Por: Uriel Ortiz Soto

“Mariamulata” o corrupción

De la pureza del sufragio depende la pulcritud de la Administración Pública y los Actos Administrativos que dicte el funcionario elegido.

El Pueblo de Cartagena no puede permitir que por marrullas politiqueras de los caciques de siempre, se vaya a frustrar todo un proceso de transparencia y pulcritud administrativa que con valor y altruismo a iniciado la nueva administración de la doctora Judith Pinedo.

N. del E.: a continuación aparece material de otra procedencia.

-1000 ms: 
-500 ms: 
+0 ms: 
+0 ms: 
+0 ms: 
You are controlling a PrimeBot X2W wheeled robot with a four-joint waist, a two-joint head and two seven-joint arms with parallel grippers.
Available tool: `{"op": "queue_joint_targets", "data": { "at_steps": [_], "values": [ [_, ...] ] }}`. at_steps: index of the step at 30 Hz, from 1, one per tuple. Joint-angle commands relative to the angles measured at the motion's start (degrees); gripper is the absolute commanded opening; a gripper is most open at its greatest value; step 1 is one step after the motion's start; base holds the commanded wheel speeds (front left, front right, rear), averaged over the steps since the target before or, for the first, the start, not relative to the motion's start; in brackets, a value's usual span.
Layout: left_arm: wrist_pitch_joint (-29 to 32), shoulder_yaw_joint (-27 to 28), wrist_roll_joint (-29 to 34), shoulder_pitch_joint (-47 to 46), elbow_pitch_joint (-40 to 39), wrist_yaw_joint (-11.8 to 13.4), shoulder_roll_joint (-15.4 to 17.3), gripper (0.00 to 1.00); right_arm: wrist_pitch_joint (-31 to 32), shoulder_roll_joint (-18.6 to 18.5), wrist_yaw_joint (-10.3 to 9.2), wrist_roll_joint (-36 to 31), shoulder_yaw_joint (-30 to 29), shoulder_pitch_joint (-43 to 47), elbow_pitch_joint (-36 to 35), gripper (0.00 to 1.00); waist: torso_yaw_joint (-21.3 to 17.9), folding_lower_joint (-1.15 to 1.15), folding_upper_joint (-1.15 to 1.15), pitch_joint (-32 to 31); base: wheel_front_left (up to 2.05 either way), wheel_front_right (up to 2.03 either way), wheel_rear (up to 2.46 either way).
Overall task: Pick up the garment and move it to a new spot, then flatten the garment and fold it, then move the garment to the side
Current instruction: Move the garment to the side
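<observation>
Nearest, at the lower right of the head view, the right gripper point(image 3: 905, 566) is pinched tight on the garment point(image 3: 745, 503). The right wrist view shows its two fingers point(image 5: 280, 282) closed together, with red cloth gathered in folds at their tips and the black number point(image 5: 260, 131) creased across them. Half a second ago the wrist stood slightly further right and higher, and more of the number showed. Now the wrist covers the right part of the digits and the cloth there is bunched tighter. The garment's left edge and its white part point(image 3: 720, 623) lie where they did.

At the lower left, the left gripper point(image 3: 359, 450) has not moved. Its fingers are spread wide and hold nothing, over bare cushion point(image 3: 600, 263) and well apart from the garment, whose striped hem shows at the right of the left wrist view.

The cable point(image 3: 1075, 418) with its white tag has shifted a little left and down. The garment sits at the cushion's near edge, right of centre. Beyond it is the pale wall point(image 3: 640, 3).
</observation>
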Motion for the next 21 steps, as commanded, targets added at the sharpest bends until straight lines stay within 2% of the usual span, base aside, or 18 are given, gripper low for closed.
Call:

Después de conocer el fallo proferido por el Tribunal Administrativo de Bolívar, sobre las presuntas inhabilidades que pueda tener la elección de la doctora Judith Pinedo (conocida) cariñosamente por sus coterráneos  como “Mariamulata”, elegida alcaldesa de Cartagena en las elecciones del 2007, es preocupante leer y escuchar todo lo que ha salido a la luz pública y de las cuales los medios de comunicación: locales, regionales y nacionales se han encargado de divulgar en los últimos días.


Valdría la pena que las instancias superiores de lo Contencioso Administrativo, la Fiscalía, Procuraduría y demás organismos de control revisarán minuciosamente este fallo, que según destacados juristas expertos en el tema, no es más que el producto y el resultado del accionar de los agentes de la corrupción, quienes venían usufructuando la administración desde los inicios de la elección popular de alcaldes.

En los tres últimos períodos que antecedieron a la doctora Judith Pinedo, la Ciudad Heroica, estuvo gobernada por el señor Nicolás Curi Vergara, muy conocido de autos en los Estrados Judiciales por el pésimo manejo de las finanzas y decenas de casos de corrupción administrativa, que con solo asomar las narices a las puertas de la Alcaldía en tan nefastas épocas, se percibía un ambiente malsano y enrarecido muy propios de los recovecos de la corrupción.

Lo intolerable es que, Concejales, Diputados, Representantes y Senadores del Departamento de Bolívar, y los organismos de Control, municipal y departamental, no se hubieran dado cuenta de semejante debacle en los años en que el señor Nicolás Curi Vergara estuvo manejando como feudo propio los destinos de la Ciudad Heroica Patrimonio de la Humanidad y patrimonio de todos los colombianos.

En los seis meses de gobierno que lleva la doctora Pinedo, se han descubierto una serie de chanchullos y peculados, que están, tan a la luz pública, que solo bastaría  un juez de la república, con el habito de la honestidad y pulcritud, que asuma una ligera investigación y de acuerdo a como están las cosas proceda de conformidad con las normas legales vigentes. No  cabe en cabeza de nadie que un alcalde saliente celebre contratos tres días antes del vencimiento de su mandato. En pocas palabras la ciudad de Cartagena, se encuentra en la ruina, con un déficit presupuestal altísimo y con muchas posibilidades de colapsar administrativamente si no se adoptan con urgencias los correctivos necesarios.

No solamente los Cartageneros, sino los, Colombianos, deberíamos iniciar desde ya una gran cruzada nacional, con el objeto de crear conciencia y dar pleno respaldo a la doctora Judith Pinedo, para que continúe en su cargo y no vaya a permitir el paso a quienes tienen postrada y liquidada la ciudad heroica desde hace varias décadas. No debemos olvidar que 117.000 Cartageneros votaron masivamente por el cambio.

El candidato que pretendió imponer el cacique de siempre fue derrotado estruendosamente con una diferencia de 50.000 mil votos. Pretender que se le vaya a anular la elección porque su esposo ocupó un cargo que no tiene jurisdicción y mando y menos manejo presupuestal, es doctrina jurídica traída de los cabellos y meritoria  para investigar la conducta del magistrado que profirió tan vergonzoso y arbitrario fallo.